Photo of a cabin in the mountains.

"Pap and Mam brought up eight of us right over yonder on that there rise.  You kin still see part of the old foundation and Mam's yellow rose was still bloomin last year, right there at the corner.  Jest where she planted it; yes sir."
 
"T'was just a little farm, as you kin see and we all had to help.  I remember turning the grindstone for Pap so he could sharpen his scythe or axe.  Oh, how I hated doing that job. I was young, of course, and my father would bear down to get a good edge on them.  I had two sisters and three brothers still home and we all took our turns; hauling water, pulling weeds, chopping wood and it seemed there was no bottom to that old woodbox!. But we used to play and have a good time, too, leastways until the neighboring boys came over, then nobody wanted to play with me any longer. I remember my brother rolling on the ground , laughing at me being mad, until I thought his sides would split.
 
Sometimes Mam went fishin with us. I remember the old gent who lived just beyond us considered himself quite a fisherman.  He was alway braggin on himself and sometimes he fished by lantern light.  He built a little bridge over the crick  where he sat and fished for hours.  One day, Mam and my brothers  and I fished for a right long time and got nothing; however, there on the bank was a beautiful big trout washed up on a rock, the leader still in its mouth.  Mam picked it up carefully; it was a fiine fish even if it was a little bit ripe.  When we passed the old man's house, he hollered as usual, "Any luck?"  and Mam carefully held the fish up but she kept on walking. By the time we got on home, the fish had fallen apart, piece by piece.
 
Times were hard and one winter, we had to live with my father's parents while Pap worked in a sawmill. I was very fortunate as I had two grandpaps at that time and they both worked at the mill, too. One of them skidded the lumber out and the other drove a team of oxen transporting it from the mill to where it would be piled for sale.. The oxen were beautiful, big, red and white creatures with large horns.  When the sled was empty, I'd ride back with Grandpa to get another load.
 

My older sister was about eight years old then and she had to help and fetch, too.  One day Granny sent her to Pearlie's Store for some sugar.  In those days, sugar, flour, crackers, etc. came in large barrels.  When my sister got to the store, she informed the lady storekeeper that Grandma needed a bag of sugar.  Well, the sugar was purty low in the barrel and when the storekeeper bent to scrape the bottom, her transformation fell off.  When she straightened up without any hair, she nearly frightened her small customer to death.

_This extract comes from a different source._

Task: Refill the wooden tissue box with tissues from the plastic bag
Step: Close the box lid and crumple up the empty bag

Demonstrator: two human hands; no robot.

My sister never bothered with her order, nor anything else, she fled the store and ran home to Grandma who got a good laugh because she knew Pearlie well.
 
About that same time, many of the men were making 'squeezins' and somebody was always being picked up on suspicion.  One night there was a dance and the officers came by.  By the time they'd reached the top of the hill, most everyone had vanished and the rest were in the beds supposedly sleeping.  The officers came in anyway and told them to get up and come out into the light.  Well, my two brothers got up while the third quietly rolled out the backside and slid  underneath.  The first two never said a word becasuse the hidden one was married and had two young'uns, so they took the rap.  All are dead now, sad to say.  Too bad, too, because all turned out to be good citizens.
 
Ah, times are not the same. We didn't have much then but we had each other and we had a lot of fun together. Everything's different now; it's each man for himself.  It used to be that anyone who took one of us on, had the whole family to contend with:  not any more. Folks scarcely know where their loved ones are any more. That's why I come back here.